The start of the second quarter did little to reverse the slide in commercial property prices in the past year or so, but small signs of improvement emerged.
While CoStar Group’s U.S. composite price indices fell in April, transaction activity picked up, the average deal size increased and the amount of time properties stayed on the market began to shrink.
All are indicators that suggest liquidity may be returning to the market, according to CoStar’s Commercial Repeat-Sale Indices that track when a previously sold property trades hands again in a process called a repeat sale.
The number of repeat sales in April picked up over March, increasing from 942 to 1,041. The average deal size also grew in April.
Investment-grade sales volume was up 14.2% in April over the prior month with a total of $4.2 billion, while the general commercial sub-index of small-dollar deals increased 12.9% to $3.1 billion, according to the report.
“This suggests that larger players are starting to make acquisitions, starting with smaller bets,” said Chad Littell, national director of U.S. capital markets analytics for CoStar and author of the CCRSI report.
Listed properties for sale have also been on the market for fewer days. The average time on the market for priced listings fell 8.4% in the 12 months ended in April.
In addition, the sale-price-to-asking-price ratio narrowed 2 basis points to 93.3%, showing buyers and sellers may be coming closer together in pricing expectations, according to Littell.
Meanwhile, the share of properties withdrawn from the market fell 4 basis points to 25.4% during the 12 months ended in April. This is another hopeful sign that sellers could be expecting better outcomes, according to the report.
But while trends are moving in a positive direction, overall pricing has not reversed course.

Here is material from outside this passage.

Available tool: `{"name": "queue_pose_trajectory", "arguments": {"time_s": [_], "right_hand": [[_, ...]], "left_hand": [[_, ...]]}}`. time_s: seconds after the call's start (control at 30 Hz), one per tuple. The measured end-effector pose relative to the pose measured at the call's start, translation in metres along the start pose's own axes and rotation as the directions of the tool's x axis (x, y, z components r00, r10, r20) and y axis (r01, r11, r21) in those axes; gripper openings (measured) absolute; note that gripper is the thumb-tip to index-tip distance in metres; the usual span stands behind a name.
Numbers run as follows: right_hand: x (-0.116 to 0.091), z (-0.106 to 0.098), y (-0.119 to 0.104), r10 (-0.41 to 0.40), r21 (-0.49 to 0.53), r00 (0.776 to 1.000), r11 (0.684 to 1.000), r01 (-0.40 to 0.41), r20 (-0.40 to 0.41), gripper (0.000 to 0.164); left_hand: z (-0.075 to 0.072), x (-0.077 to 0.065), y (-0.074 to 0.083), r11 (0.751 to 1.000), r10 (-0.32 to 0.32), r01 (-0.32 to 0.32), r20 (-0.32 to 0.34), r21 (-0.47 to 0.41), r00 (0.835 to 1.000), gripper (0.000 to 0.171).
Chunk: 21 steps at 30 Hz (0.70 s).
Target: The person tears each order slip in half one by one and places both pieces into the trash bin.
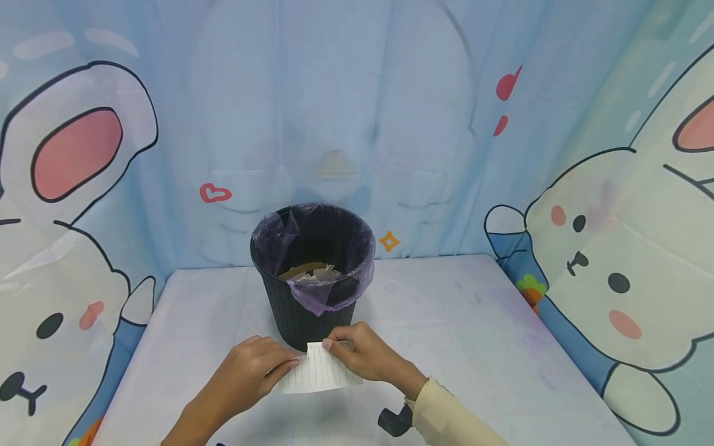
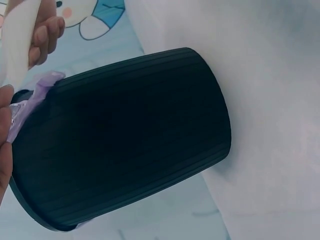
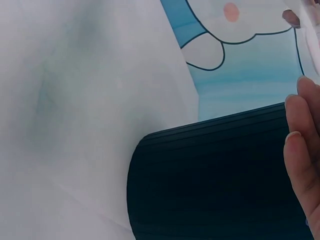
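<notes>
A sheet of lined white paper (image 1: 319,371) is held between both hands in front of the bin. My left hand (image 1: 248,375) pinches its left side with thumb and fingers. On the right, my right hand (image 1: 370,356) pinches the paper near its upper edge. The top edge looks stepped, higher in the middle than at the left; whether it is torn I cannot tell. Close up, the left wrist view shows the left fingertips (image 2: 5,120) and the pale paper (image 2: 19,42) at the frame's left edge. In the right wrist view the right fingers (image 3: 300,145) show at the side.
A black ribbed bin (image 1: 301,322) with a purple liner bag (image 1: 359,282) stands just beyond the hands, with scraps of paper (image 1: 323,272) inside. It rests on a white-covered table (image 1: 457,347). Behind hangs a blue cartoon curtain (image 1: 334,93). A black strap-like device (image 1: 395,421) sits by the right wrist.
</notes>
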State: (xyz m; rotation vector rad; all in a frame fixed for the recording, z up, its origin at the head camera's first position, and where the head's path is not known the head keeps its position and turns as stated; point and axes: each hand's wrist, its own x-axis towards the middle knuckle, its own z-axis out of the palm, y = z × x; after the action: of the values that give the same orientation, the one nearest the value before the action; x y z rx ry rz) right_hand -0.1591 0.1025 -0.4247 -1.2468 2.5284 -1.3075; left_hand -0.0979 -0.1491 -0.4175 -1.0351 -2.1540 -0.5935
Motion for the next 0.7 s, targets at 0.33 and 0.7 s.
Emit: {"name": "queue_pose_trajectory", "arguments": {"time_s": [0.33,0.7], "right_hand": [[-0.0002,-0.0002,0.0012,0.029,-0.014,1.0,0.999,-0.029,-0.005,0.017],[-0.0005,-0.0011,0.0014,0.017,-0.008,1.0,1.0,-0.017,-0.007,0.017]], "left_hand": [[-0.0012,0.0002,0.0013,1.0,-0.015,0.015,-0.002,0.014,1.0,0.024],[-0.0012,-0.0008,0.0002,1.0,-0.004,0.004,-0.018,-0.003,1.0,0.024]]}}
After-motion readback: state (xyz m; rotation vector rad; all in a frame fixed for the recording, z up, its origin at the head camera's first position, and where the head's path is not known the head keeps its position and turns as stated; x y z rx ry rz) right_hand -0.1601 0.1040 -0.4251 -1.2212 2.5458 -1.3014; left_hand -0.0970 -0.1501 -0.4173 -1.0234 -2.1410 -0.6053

The value-weighted U.S. composite index, reflecting large property sales common in major cities, declined for the eighth consecutive month by dropping 1.4% in April from March. The index was down 10.9% in the 12 months ended in April, and it was off by 21.2% from the July 2022 all-time high.

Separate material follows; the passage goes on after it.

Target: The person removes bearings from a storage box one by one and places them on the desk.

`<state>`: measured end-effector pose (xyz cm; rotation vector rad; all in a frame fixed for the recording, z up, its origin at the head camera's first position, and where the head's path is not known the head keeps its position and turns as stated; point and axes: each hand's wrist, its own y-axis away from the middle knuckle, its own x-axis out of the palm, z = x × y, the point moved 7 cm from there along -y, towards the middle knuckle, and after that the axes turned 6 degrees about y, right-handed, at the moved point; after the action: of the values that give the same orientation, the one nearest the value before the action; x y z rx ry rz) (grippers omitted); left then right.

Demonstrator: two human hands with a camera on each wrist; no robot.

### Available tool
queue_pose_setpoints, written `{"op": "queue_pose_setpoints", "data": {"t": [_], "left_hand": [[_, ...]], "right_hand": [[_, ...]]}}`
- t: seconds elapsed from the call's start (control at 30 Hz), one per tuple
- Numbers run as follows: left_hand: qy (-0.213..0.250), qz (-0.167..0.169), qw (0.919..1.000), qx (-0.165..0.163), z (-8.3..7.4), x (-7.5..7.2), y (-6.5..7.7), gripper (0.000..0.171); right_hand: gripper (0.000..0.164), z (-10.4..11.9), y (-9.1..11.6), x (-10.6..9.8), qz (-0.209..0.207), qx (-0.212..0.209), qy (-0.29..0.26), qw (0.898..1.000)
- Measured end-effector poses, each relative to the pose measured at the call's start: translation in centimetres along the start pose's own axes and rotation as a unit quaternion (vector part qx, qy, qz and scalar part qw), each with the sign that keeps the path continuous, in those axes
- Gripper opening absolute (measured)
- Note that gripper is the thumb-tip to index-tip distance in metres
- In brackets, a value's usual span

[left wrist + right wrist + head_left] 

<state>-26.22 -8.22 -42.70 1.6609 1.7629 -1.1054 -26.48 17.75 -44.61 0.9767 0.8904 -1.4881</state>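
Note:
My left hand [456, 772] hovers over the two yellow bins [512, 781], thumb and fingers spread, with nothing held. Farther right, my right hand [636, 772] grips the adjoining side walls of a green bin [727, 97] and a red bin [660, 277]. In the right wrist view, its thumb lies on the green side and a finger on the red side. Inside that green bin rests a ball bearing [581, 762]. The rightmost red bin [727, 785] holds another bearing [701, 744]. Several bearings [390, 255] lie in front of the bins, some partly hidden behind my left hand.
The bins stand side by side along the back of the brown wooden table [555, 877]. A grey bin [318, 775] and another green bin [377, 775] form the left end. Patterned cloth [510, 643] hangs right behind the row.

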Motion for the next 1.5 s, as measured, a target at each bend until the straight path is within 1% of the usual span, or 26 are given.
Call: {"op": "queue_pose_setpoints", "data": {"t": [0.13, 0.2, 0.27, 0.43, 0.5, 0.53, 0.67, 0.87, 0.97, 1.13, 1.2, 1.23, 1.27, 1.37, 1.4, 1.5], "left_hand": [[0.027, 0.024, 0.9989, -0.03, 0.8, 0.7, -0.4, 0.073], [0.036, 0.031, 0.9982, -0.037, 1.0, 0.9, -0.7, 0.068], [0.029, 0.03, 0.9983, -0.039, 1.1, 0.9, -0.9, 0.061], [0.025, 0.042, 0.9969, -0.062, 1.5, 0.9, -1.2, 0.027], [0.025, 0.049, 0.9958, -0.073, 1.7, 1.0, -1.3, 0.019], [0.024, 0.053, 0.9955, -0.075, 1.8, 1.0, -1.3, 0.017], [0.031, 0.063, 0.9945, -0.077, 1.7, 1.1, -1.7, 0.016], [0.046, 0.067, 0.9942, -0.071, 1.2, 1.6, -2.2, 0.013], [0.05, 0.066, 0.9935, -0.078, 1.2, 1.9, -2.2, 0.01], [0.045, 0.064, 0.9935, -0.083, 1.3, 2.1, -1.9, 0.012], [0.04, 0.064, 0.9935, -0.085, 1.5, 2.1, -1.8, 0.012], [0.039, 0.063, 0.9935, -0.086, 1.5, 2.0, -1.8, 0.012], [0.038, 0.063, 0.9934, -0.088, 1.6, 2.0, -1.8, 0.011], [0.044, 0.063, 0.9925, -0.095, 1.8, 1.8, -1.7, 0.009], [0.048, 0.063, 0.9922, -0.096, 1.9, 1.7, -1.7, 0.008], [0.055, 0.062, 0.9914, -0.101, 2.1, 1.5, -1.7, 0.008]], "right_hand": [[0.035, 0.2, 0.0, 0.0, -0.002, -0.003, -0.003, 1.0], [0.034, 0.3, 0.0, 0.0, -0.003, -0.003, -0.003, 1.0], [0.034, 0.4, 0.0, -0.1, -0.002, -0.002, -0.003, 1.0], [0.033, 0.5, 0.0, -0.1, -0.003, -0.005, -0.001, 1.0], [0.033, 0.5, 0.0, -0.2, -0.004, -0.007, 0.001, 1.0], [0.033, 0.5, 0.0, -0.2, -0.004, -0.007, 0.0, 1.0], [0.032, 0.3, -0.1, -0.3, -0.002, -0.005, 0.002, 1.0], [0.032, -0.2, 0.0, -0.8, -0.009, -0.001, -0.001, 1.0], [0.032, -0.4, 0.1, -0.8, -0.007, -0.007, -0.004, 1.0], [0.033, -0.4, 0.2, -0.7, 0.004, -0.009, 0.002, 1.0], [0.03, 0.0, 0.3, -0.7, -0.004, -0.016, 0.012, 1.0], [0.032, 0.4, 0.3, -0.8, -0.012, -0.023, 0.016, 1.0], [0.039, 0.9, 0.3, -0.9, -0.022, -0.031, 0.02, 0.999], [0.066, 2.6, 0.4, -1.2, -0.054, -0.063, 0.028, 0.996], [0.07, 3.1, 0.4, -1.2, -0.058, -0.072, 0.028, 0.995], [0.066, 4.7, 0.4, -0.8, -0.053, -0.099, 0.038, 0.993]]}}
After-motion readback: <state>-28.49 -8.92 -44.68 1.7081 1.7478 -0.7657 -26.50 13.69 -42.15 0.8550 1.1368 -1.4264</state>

Meanwhile, the equal-weighted U.S. composite index, showing the more numerous, lower-priced property deals typical in small markets, dipped 0.3% lower in April from March. The index increased 1.6% in the 12 months ended in April and was 1.1% below the September 2023 all-time high.

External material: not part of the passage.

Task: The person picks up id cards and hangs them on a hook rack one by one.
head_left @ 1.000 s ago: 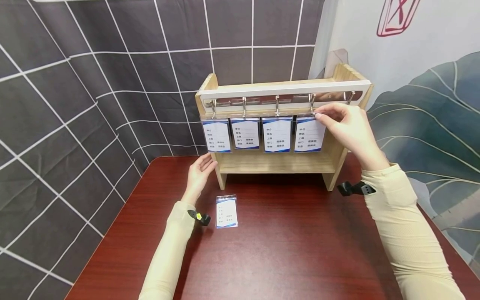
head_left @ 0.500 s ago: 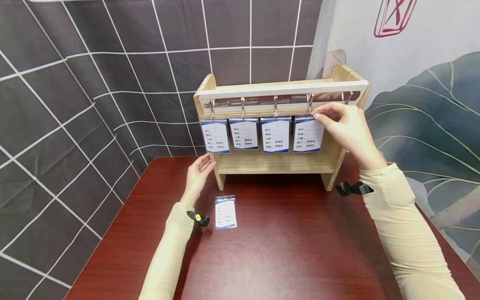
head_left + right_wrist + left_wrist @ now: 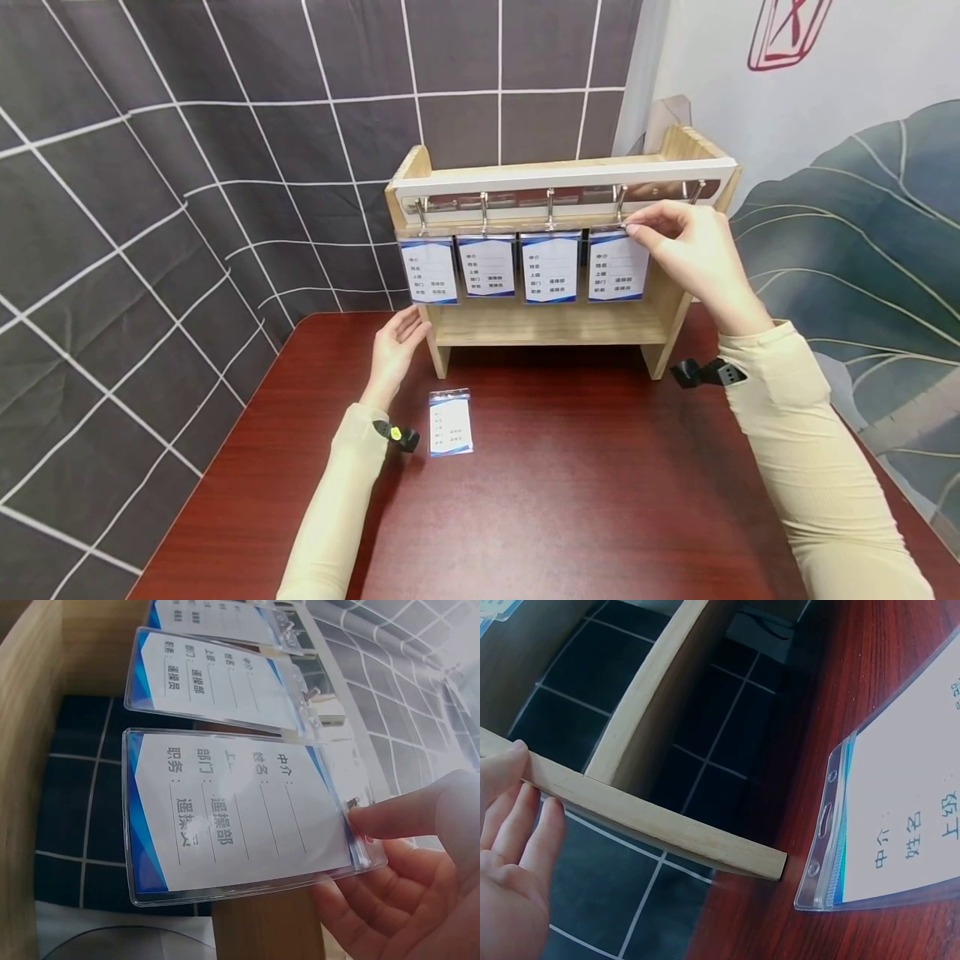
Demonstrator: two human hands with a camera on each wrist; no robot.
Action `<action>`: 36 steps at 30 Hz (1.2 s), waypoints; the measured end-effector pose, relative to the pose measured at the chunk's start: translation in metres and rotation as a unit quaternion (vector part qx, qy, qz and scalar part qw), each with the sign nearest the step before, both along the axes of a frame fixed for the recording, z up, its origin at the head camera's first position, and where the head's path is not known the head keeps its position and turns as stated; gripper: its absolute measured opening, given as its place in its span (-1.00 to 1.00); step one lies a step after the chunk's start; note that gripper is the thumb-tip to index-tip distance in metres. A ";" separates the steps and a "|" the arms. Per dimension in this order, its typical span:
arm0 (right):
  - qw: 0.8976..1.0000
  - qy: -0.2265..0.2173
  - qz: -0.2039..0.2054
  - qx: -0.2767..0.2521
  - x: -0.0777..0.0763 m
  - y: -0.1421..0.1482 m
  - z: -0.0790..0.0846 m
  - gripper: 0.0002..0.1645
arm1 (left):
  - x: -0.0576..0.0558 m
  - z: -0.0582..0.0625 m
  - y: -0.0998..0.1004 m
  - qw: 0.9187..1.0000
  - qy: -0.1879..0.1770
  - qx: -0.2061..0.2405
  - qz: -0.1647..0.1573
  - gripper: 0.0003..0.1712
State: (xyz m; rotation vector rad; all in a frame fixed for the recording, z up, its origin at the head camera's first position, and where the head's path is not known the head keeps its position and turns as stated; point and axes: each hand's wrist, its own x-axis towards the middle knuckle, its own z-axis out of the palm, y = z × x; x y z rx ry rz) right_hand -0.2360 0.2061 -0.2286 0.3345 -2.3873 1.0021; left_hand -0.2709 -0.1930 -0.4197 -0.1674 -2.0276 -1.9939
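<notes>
My right hand (image 3: 693, 250) pinches the top right corner of a clear-sleeved name badge (image 3: 618, 267), just under a metal hook (image 3: 621, 202). In the right wrist view the thumb lies on the front of that badge (image 3: 232, 817), with the fingers behind it. Several similar badges, one of them a name badge (image 3: 427, 271) at the far left, hang in a row from the rack. My left hand (image 3: 393, 346) holds the left side panel of the wooden rack (image 3: 555, 325), thumb and fingers on opposite faces of the panel (image 3: 652, 814). Another badge (image 3: 451, 422) lies flat on the table.
The rack stands at the back of the dark red table (image 3: 570, 483). Its white hook rail (image 3: 562, 177) carries several hooks; the rightmost hook (image 3: 697, 192) bears no badge. A grid-patterned cloth (image 3: 322, 150) hangs behind and to the left.
The view has shifted very slightly. Both hands stay where they were, the right on the badge's corner and the left at the rack's side.
</notes>
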 end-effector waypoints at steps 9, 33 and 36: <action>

“The divergence between the smaller tertiary market deals and the larger primary market deals illustrates the impact of debt on the capital structure as Treasury yields climbed more than 60 basis points since the recent lows in December 2023,” Littell said.
Smaller-dollar sales are seeing a higher percentage of all-cash deals and thus more narrow price fluctuations tied to interest rates, Littell said.